PROBLEM TO WORK ON -
Your copy should hold exactly the lines from the beginning of the listing below through the line with "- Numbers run", without any pictures.

PROVIDED RECORDS -
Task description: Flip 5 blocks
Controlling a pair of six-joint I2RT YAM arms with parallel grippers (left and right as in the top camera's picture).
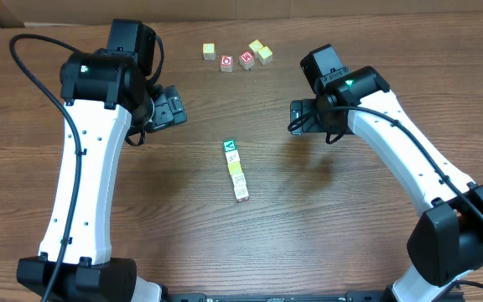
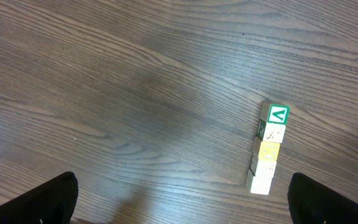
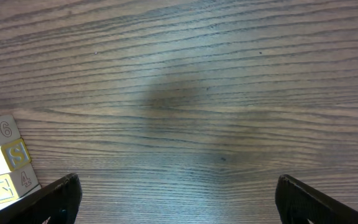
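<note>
Both jaws spread wide, empty, row of blocks (image 1: 236, 169) running front-to-back, green block (image 1: 231, 146) at far end

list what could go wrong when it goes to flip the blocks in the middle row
1. The blocks of the centre row sit end to end, touching, so closing on one could nudge or drag its neighbours.
2. The left pincer and right pincer, both open, flank that row. If both reach in together, they might collide.
3. The far blocks lie at mixed angles, two of them touching, so a grasp there may catch a corner and twist a block.
</note>
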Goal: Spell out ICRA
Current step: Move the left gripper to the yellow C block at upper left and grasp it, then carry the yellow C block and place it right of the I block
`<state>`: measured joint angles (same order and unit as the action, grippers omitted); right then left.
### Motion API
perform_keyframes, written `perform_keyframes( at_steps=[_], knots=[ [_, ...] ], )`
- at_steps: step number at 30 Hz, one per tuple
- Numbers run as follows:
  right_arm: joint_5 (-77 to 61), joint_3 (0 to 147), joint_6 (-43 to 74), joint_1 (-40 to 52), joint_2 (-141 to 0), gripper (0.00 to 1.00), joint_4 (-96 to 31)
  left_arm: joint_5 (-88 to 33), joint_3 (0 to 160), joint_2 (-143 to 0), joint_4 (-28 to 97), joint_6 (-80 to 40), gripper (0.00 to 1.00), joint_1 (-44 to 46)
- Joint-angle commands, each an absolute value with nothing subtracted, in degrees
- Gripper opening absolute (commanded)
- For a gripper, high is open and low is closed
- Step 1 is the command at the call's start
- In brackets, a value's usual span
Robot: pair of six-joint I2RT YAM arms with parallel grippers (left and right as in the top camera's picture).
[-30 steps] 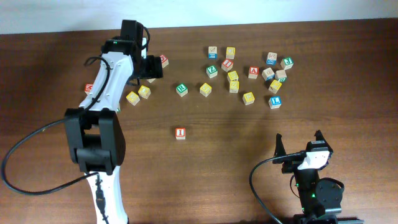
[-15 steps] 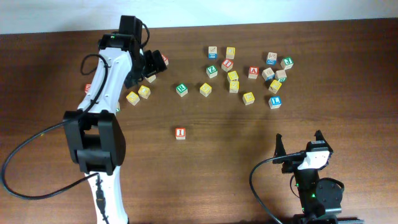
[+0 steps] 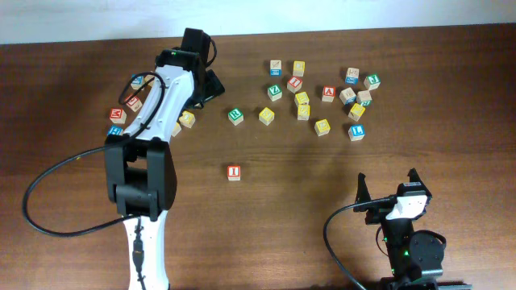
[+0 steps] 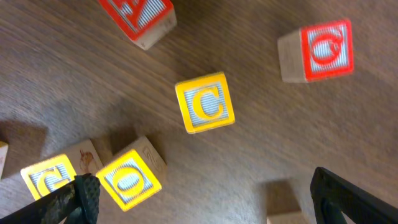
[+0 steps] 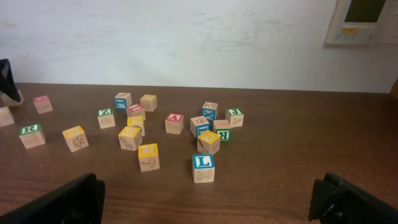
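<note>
The red I block point(image 3: 234, 171) sits alone at mid-table. In the left wrist view a yellow C block point(image 4: 204, 102) lies face up just ahead of my open left gripper point(image 4: 211, 204), with a red A block point(image 4: 140, 15), another red block point(image 4: 323, 50) and a yellow O block point(image 4: 127, 180) around it. From overhead, my left gripper point(image 3: 208, 87) hovers at the back left. A red A block point(image 3: 328, 93) point(image 5: 175, 122) and a green R block point(image 3: 235, 116) point(image 5: 30, 135) lie further right. My right gripper point(image 3: 389, 187) point(image 5: 208, 205) is open and empty near the front edge.
Several more letter blocks are scattered at the back right point(image 3: 355, 109), among them a blue L block point(image 5: 203, 168). A few blocks point(image 3: 121, 113) lie left of the left arm. A white wall point(image 5: 186, 37) rises behind the table.
My left arm has swung right and toward the back, uncovering blocks on its left side. Its jaws stay open. The right arm has not moved.
</note>
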<state>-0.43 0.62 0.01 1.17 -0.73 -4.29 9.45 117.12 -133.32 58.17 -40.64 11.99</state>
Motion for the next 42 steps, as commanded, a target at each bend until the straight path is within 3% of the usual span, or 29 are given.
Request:
perform_keyframes(
  at_steps=[1,4,12,14,20,24,29,38,42],
  knots=[
    [-0.2,0.3,0.2,1.5,-0.4,0.98,-4.6,12.5,118.0,-134.5,55.2,-42.9,0.97,11.3],
    [-0.2,0.3,0.2,1.5,-0.4,0.98,-4.6,12.5,118.0,-135.4,51.9,-42.9,0.80,11.4],
    [-0.2,0.3,0.2,1.5,-0.4,0.98,-4.6,11.9,118.0,-139.0,49.9,-42.9,0.71,9.1],
    [-0.2,0.3,0.2,1.5,-0.4,0.98,-4.6,11.8,118.0,-139.1,49.3,-42.9,0.61,8.9],
    [-0.2,0.3,0.2,1.5,-0.4,0.98,-4.6,8.8,118.0,-140.5,47.5,-42.9,0.59,9.3],
    [-0.2,0.3,0.2,1.5,-0.4,0.98,-4.6,8.6,118.0,-141.5,47.4,-42.8,0.49,9.3],
    [-0.2,0.3,0.2,1.5,-0.4,0.98,-4.6,9.1,118.0,-142.0,47.5,-42.8,0.46,9.3],
    [-0.2,0.3,0.2,1.5,-0.4,0.99,-4.6,9.3,118.0,-141.9,47.6,-42.6,0.25,9.2],
    [-0.2,0.3,0.2,1.5,-0.4,0.98,-4.6,9.3,118.0,-141.8,47.8,-38.9,0.26,9.2]
  ],
)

EXPECTED OUTPUT -
Task description: Flip 5 blocks
Controlling a pair of six-joint I2RT YAM arms with parallel grippers (left and right as in the top camera's picture).
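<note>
Both jaws spread wide, empty, row of blocks (image 1: 236, 169) running front-to-back, green block (image 1: 231, 146) at far end

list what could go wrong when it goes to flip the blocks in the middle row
1. The blocks of the centre row sit end to end, touching, so closing on one could nudge or drag its neighbours.
2. The left pincer and right pincer, both open, flank that row. If both reach in together, they might collide.
3. The far blocks lie at mixed angles, two of them touching, so a grasp there may catch a corner and twist a block.
</note>
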Goal: Spell out ICRA
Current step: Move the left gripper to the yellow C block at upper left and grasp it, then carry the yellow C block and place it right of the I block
`<state>`: measured joint angles (same order and unit as the action, grippers omitted); right then left.
### Motion API
perform_keyframes, written `perform_keyframes( at_steps=[_], knots=[ [_, ...] ], )`
- at_steps: step number at 30 Hz, one per tuple
- Numbers run as follows:

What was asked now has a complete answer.